■ WORK REQUIRED:
Each line of the data needs to be transcribed exactly.

■ DATASET EXTRACT:
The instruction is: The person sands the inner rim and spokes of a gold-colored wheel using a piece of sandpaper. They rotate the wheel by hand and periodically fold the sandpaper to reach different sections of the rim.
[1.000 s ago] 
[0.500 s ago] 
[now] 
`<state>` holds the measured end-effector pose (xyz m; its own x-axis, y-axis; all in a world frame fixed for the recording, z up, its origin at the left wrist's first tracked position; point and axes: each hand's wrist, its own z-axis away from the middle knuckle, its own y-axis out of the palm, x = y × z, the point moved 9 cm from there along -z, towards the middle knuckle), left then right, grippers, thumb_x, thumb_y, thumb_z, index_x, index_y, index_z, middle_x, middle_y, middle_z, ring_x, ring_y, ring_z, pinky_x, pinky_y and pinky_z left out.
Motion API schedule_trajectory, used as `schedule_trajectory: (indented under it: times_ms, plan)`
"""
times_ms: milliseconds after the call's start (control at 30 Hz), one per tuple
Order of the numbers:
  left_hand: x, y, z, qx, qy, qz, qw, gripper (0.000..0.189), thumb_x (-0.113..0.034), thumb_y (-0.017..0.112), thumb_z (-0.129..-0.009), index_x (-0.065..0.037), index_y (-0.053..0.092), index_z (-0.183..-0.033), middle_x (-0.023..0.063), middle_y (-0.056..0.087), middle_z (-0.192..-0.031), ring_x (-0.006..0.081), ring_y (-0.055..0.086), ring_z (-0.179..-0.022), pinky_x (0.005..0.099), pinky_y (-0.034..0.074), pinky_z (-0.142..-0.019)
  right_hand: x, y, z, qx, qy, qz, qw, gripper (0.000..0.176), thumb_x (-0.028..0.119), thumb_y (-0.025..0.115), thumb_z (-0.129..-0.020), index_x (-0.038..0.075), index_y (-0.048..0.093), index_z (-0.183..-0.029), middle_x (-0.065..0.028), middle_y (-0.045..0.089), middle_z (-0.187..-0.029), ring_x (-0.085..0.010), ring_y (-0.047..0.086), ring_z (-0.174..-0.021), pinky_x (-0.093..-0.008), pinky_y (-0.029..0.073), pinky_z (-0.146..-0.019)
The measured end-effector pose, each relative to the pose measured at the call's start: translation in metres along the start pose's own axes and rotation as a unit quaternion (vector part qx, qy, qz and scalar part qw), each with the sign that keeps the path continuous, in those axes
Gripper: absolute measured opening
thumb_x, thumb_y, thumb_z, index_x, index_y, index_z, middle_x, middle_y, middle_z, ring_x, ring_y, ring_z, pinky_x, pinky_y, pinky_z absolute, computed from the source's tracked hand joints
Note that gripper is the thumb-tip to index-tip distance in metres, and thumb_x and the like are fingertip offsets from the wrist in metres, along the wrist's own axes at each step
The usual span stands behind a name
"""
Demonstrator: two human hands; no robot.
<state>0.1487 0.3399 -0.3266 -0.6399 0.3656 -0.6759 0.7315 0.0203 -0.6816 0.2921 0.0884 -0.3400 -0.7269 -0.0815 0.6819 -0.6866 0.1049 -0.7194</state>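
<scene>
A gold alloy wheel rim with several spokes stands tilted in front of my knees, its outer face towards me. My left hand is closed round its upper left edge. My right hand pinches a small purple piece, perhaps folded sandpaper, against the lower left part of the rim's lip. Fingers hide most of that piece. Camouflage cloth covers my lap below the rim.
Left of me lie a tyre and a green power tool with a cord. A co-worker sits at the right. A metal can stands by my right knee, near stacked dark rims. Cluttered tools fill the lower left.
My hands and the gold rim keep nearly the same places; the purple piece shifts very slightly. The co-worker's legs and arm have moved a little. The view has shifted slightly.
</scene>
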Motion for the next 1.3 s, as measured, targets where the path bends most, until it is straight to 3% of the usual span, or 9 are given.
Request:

■ RESULT:
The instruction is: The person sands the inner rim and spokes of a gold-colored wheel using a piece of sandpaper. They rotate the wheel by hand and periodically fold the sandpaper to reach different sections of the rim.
[1.000 s ago] 
[0.500 s ago] 
[now] 
`<state>` holds the measured end-effector pose (xyz m; its own x-axis, y-axis; all in a world frame fixed for the recording, z up, its origin at the left wrist's first tracked position; point and axes: each hand's wrist, its own z-axis away from the middle knuckle, its own y-axis out of the palm, x = y × z, the point moved 9 cm from there along -z, towards the middle knuckle), left then right, grippers, thumb_x, thumb_y, thumb_z, index_x, index_y, index_z, middle_x, middle_y, middle_z, ring_x, ring_y, ring_z, pinky_x, pinky_y and pinky_z left out.
Motion API schedule_trajectory, used as `schedule_trajectory: (indented under it: times_ms, plan)`
"""
times_ms: milliseconds after the call's start (control at 30 Hz), one per tuple
Order of the numbers:
  left_hand: x, y, z, qx, qy, qz, qw, gripper (0.000..0.189), thumb_x (-0.113..0.034), thumb_y (-0.017..0.112), thumb_z (-0.129..-0.009), index_x (-0.065..0.037), index_y (-0.053..0.092), index_z (-0.183..-0.033), middle_x (-0.023..0.063), middle_y (-0.056..0.087), middle_z (-0.192..-0.031), ring_x (-0.006..0.081), ring_y (-0.055..0.086), ring_z (-0.179..-0.022), pinky_x (0.005..0.099), pinky_y (-0.034..0.074), pinky_z (-0.142..-0.019)
  right_hand: x, y, z, qx, qy, qz, qw, gripper (0.000..0.176), thumb_x (-0.028..0.119), thumb_y (-0.025..0.115), thumb_z (-0.129..-0.020), index_x (-0.038..0.075), index_y (-0.048..0.093), index_z (-0.183..-0.029), middle_x (-0.065..0.028), middle_y (-0.045..0.089), middle_z (-0.187..-0.029), ring_x (-0.085..0.010), ring_y (-0.047..0.086), ring_z (-0.174..-0.021), pinky_x (-0.093..-0.008), pinky_y (-0.029..0.073), pinky_z (-0.146..-0.019)
The measured end-effector pose, each relative to the pose measured at the call's start: translation in metres along the start pose's own axes and rotation as a unit quaternion (vector part qx, qy, qz and scalar part qw), each with the sign that keeps the path continuous, in those axes
Gripper: absolute measured opening
thumb_x, thumb_y, thumb_z, index_x, index_y, index_z, middle_x, middle_y, middle_z, ring_x, ring_y, ring_z, pinky_x, pinky_y, pinky_z absolute, computed from the source's tracked hand joints
Note that gripper is the thumb-tip to index-tip distance in metres, and thumb_x and the like are fingertip offsets from the wrist in metres, along the wrist's own axes at each step
The usual span stands behind a name
"""
Demonstrator: two human hands; no robot.
<state>0.1487 0.3399 -0.3266 -0.6399 0.3656 -0.6759 0.7315 0.0203 -0.6816 0.2921 0.0884 -0.3400 -0.7269 -0.0815 0.6819 -0.6866 0.1049 -0.7194</state>
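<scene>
A gold alloy wheel rim with several spokes stands tilted in front of my knees, its outer face towards me. My left hand is closed round its upper left edge. My right hand pinches a small purple piece, perhaps folded sandpaper, against the lower left part of the rim's lip. Fingers hide most of that piece. Camouflage cloth covers my lap below the rim.
Left of me lie a tyre and a green power tool with a cord. A co-worker sits at the right. A metal can stands by my right knee, near stacked dark rims. Cluttered tools fill the lower left.
My hands and the gold rim keep nearly the same places; the purple piece shifts very slightly. The co-worker's legs and arm have moved a little. The view has shifted slightly.
</scene>
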Motion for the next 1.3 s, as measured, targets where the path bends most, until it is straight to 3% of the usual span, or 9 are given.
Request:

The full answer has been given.